神聖具と厄災の力を持つ怪物

志野 夕刻

五十三





 「魔法で姿を消してるのは分かってんだ。とっとと、姿を現しやがれ!」
 ヴェルストがそう言うと、相手の姿が足から顕になっていく。
 「魔法を使ってるのまで見破るとは······流石だな、ヴェルスト・ハーディ」

 姿が完全に見えるようになった時、そこにいたのは、スレンダーな二十代前半の女性だった。

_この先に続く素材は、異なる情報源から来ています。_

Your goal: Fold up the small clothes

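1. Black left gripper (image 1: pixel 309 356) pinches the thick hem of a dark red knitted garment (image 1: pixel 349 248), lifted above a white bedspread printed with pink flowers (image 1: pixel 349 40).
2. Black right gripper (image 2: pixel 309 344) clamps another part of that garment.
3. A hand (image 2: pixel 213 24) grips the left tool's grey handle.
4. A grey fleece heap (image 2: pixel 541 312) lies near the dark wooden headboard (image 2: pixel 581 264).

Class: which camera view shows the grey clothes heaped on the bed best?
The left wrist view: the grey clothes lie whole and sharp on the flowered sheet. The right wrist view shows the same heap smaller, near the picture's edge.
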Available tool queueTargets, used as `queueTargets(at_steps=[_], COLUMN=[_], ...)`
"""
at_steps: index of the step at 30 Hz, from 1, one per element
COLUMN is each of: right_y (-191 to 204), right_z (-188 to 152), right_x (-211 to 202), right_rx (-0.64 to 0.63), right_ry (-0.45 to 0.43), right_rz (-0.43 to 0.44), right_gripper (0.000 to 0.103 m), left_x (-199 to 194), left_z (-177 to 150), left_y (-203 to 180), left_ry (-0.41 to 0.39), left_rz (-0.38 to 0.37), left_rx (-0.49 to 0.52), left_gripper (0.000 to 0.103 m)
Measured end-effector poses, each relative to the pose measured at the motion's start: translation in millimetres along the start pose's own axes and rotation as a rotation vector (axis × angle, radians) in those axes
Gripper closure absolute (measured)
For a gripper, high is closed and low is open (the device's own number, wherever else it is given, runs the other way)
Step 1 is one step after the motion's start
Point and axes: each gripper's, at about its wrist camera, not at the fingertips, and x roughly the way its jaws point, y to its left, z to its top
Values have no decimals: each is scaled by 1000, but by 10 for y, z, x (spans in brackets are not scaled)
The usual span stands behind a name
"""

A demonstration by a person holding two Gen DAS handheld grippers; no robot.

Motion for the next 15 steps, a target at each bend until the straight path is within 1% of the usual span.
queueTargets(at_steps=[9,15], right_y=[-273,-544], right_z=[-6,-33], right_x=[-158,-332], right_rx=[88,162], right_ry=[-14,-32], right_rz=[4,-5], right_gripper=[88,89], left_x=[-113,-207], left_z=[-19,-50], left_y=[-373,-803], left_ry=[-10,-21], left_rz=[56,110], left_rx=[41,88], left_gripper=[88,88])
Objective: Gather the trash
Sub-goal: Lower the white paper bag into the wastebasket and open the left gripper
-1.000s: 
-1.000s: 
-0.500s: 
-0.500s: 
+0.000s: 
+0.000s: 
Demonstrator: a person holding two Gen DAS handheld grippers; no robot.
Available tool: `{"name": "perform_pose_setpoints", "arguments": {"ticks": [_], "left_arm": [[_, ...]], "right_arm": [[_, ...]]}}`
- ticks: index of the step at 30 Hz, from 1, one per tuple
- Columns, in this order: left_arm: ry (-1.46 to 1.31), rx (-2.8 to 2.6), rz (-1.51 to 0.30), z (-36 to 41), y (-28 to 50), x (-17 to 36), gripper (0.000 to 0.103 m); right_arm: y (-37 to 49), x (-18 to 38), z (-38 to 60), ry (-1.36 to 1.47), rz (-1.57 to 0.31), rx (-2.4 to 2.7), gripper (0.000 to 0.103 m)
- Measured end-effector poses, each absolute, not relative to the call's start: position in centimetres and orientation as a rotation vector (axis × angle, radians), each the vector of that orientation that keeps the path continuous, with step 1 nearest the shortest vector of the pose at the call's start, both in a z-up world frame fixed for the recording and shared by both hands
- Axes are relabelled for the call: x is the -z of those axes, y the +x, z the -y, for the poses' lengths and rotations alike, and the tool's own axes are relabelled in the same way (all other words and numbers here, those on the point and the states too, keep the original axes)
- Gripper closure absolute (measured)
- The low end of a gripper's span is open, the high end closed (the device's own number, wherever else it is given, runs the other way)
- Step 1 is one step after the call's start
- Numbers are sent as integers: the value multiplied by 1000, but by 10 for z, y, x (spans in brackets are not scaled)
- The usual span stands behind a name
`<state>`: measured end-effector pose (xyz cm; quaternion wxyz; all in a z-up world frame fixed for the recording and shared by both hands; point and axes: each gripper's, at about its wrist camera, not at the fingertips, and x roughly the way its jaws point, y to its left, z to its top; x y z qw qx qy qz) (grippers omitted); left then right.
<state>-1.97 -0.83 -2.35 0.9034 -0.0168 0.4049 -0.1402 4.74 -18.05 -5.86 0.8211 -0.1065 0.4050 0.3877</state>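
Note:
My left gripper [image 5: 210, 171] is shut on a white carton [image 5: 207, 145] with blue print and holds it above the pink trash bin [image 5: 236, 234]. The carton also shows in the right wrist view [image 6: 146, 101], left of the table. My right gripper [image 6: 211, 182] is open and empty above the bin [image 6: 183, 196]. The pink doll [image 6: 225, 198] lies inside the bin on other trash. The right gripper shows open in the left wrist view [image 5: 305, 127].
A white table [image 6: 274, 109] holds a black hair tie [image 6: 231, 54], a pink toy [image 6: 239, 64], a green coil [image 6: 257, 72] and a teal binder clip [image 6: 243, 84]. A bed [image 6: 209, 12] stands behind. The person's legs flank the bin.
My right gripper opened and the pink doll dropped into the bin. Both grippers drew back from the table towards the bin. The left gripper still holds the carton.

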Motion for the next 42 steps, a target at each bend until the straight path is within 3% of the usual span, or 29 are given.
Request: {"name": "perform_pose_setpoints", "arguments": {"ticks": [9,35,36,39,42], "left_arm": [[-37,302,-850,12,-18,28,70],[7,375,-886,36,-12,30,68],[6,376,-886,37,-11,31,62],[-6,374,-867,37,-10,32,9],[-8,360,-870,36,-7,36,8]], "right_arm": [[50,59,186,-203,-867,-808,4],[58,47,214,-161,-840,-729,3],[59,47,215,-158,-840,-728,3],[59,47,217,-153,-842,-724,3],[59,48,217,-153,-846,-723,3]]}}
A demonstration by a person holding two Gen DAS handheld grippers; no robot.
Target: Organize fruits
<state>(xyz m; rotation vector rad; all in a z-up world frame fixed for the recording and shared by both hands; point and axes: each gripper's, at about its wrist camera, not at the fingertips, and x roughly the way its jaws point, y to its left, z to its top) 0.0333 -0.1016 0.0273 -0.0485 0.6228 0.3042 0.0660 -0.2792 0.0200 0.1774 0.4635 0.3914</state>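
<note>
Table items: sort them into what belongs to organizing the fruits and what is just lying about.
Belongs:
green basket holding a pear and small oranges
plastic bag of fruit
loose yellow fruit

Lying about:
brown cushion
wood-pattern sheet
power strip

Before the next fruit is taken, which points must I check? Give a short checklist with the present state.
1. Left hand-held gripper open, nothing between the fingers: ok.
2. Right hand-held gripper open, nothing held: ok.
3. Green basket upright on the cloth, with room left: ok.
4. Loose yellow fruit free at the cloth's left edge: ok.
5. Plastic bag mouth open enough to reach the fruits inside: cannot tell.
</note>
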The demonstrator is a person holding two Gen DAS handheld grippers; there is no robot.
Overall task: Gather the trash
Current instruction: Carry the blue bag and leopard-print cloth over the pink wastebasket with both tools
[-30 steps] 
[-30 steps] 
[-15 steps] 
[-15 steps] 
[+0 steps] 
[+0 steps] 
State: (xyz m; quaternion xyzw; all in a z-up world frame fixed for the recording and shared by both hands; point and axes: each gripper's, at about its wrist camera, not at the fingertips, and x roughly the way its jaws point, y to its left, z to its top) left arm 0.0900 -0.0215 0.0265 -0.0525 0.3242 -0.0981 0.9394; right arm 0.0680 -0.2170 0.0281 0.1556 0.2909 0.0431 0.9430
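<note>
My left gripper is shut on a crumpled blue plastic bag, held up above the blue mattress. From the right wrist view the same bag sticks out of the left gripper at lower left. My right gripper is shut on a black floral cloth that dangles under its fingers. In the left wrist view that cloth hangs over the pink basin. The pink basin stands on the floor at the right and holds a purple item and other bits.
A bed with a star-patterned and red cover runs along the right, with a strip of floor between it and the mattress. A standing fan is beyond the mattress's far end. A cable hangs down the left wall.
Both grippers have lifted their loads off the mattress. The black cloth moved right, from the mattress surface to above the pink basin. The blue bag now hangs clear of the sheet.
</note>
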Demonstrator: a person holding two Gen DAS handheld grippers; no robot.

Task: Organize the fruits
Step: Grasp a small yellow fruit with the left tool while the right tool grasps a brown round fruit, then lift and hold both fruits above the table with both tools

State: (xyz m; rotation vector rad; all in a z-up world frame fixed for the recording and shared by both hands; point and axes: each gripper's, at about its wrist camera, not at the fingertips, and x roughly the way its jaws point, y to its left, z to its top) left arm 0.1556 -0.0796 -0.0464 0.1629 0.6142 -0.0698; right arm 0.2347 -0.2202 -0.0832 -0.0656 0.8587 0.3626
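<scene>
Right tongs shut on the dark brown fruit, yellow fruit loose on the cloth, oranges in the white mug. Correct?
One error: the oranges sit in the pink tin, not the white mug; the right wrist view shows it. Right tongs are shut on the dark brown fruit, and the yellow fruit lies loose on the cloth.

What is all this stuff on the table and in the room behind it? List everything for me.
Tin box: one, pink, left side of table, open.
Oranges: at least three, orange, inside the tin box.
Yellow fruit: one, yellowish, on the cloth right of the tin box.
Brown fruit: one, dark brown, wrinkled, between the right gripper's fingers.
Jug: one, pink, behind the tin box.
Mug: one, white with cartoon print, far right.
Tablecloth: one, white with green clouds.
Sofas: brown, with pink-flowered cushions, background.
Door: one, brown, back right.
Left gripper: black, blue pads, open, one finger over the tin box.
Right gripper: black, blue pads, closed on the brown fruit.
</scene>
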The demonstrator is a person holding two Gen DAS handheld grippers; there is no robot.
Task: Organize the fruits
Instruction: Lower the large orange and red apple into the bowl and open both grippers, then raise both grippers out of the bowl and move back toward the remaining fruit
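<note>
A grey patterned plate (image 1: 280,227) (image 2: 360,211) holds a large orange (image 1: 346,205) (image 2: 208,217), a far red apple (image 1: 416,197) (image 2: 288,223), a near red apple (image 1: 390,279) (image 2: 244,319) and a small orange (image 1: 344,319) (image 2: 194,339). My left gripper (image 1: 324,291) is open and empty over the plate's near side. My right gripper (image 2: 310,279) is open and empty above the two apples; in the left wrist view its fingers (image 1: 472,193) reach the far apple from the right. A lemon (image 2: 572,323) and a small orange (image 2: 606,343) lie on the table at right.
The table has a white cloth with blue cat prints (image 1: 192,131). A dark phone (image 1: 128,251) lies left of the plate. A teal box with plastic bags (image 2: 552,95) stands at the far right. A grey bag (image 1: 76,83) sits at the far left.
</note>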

 腰には剣を携えており、顔立ちは美人の部類に入るといっていいだろう。
 前髪は長く、左の目元を隠したヘアースタイルをしている。

 「あっ? てめぇ何で、オレを知ってやがる?」
 「ワタシが王国に在籍しているからだ。キサマの事は、何年も前から知っている。かつての魔法使団長の弟子だった事もな」
 そう言われると、ヴェルストの顔色が変わる。
 「それ以上言うんじゃねぇ!」
 「ほぉ? やはり、触れられたくなかったかな?」

 「ヴェルスト、どうゆう事よ?」
 「そうなのです! かつての魔法使団長の弟子だったとは?」
 ミレイとリアは問う。
 ヴェルストは舌打ちをし、仕方なく答え始めた。
 「当時の魔法使団長が、オレの師匠だったってだけだ」
 「でも、あんた······魔法曲芸士の一座にもいたじゃない······?」
 「輝炎の一座にいたのは、それより後の事だ」
 「一体、何があったのよ······?」
 ミレイは疑問に思い、つい問うように呟く。

 すると、女性は不敵に笑った。
 「知りたいか? ならワタシが教えてやろうか?」
 「てめぇ、それ以上喋るんじゃねぇ!」
 「そいつの師匠はな、死んだんだ。正確には、何者かに毒殺されたのさ」
 その言葉を聞き、一同の表情が険しいものに変わる。

 中でもヴェルストは、不快さと怒りを顕にしていた。